## Task statement
The lines to reproduce from the material below are those from the one containing "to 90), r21" through the one containing "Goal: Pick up", both included; write them out exactly and add nothing.

## Source material

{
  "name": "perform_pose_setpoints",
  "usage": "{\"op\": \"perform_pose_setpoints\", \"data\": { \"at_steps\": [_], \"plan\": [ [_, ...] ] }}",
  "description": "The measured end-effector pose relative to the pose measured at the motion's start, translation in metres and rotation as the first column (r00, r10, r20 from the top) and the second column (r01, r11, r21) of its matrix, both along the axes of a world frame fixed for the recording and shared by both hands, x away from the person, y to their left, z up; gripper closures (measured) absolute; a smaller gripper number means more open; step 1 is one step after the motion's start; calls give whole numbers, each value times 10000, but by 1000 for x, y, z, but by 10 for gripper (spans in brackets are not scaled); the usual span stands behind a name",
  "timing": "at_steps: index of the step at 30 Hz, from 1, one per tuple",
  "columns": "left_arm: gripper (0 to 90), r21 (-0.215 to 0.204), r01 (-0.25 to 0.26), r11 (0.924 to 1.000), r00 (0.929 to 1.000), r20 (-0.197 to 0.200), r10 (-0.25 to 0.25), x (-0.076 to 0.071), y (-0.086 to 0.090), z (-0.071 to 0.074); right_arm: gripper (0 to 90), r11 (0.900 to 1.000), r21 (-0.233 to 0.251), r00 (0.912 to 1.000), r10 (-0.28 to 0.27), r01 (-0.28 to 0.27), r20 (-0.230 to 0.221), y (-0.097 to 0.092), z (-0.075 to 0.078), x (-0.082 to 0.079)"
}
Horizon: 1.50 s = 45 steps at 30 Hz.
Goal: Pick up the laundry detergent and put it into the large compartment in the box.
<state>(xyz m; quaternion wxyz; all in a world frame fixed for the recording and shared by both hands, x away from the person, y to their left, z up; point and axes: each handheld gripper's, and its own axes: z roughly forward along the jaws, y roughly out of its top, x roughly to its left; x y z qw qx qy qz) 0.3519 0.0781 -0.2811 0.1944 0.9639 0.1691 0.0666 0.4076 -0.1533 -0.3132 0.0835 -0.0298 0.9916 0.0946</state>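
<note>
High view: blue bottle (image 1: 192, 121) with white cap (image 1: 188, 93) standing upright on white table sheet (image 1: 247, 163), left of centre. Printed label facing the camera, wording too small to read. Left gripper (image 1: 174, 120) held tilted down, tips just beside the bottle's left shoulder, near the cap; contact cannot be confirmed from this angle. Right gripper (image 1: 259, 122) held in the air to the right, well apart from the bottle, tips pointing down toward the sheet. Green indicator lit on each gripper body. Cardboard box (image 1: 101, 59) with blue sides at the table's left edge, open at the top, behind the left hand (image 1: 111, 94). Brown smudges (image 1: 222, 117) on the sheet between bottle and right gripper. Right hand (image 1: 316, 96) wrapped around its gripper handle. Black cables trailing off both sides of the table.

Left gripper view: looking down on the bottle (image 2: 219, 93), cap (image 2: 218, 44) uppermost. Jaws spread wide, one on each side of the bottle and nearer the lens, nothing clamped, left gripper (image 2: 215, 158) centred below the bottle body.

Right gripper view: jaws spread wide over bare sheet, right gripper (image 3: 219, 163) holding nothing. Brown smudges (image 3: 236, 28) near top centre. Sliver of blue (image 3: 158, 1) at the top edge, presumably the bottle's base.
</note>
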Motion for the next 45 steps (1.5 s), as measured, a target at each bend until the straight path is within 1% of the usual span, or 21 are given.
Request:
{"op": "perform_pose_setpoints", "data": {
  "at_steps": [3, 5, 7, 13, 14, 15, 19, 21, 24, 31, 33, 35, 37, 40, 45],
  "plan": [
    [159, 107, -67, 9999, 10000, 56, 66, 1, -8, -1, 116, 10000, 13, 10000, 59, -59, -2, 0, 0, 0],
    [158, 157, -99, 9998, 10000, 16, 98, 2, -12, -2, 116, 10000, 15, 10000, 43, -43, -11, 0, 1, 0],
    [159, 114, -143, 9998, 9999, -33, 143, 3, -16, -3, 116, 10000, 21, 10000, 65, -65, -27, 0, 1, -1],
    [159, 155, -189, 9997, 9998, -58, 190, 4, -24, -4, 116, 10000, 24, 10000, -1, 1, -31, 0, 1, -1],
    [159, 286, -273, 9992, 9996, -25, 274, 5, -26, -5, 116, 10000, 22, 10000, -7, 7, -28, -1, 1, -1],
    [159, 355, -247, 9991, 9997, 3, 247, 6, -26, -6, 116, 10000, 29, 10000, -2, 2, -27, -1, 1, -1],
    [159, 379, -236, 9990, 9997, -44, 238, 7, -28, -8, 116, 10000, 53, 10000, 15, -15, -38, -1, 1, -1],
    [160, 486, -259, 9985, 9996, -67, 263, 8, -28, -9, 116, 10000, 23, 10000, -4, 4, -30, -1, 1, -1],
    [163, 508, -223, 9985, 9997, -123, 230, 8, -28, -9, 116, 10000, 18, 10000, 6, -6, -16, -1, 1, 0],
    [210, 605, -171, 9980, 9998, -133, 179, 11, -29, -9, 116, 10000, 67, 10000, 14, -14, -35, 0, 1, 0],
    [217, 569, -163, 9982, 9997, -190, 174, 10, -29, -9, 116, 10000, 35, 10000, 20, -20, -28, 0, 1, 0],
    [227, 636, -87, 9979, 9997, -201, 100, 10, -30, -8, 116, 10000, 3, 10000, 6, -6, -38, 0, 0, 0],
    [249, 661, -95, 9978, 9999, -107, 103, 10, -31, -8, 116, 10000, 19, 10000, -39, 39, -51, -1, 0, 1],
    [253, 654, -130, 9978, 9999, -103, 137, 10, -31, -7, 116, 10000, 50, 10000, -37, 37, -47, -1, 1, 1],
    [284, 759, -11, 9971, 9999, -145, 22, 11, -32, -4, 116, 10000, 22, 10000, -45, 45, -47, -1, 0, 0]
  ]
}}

## Problem solution
  "columns": "left_arm: gripper (0 to 90), r21 (-0.215 to 0.204), r01 (-0.25 to 0.26), r11 (0.924 to 1.000), r00 (0.929 to 1.000), r20 (-0.197 to 0.200), r10 (-0.25 to 0.25), x (-0.076 to 0.071), y (-0.086 to 0.090), z (-0.071 to 0.074); right_arm: gripper (0 to 90), r11 (0.900 to 1.000), r21 (-0.233 to 0.251), r00 (0.912 to 1.000), r10 (-0.28 to 0.27), r01 (-0.28 to 0.27), r20 (-0.230 to 0.221), y (-0.097 to 0.092), z (-0.075 to 0.078), x (-0.082 to 0.079)"
}
Horizon: 1.50 s = 45 steps at 30 Hz.
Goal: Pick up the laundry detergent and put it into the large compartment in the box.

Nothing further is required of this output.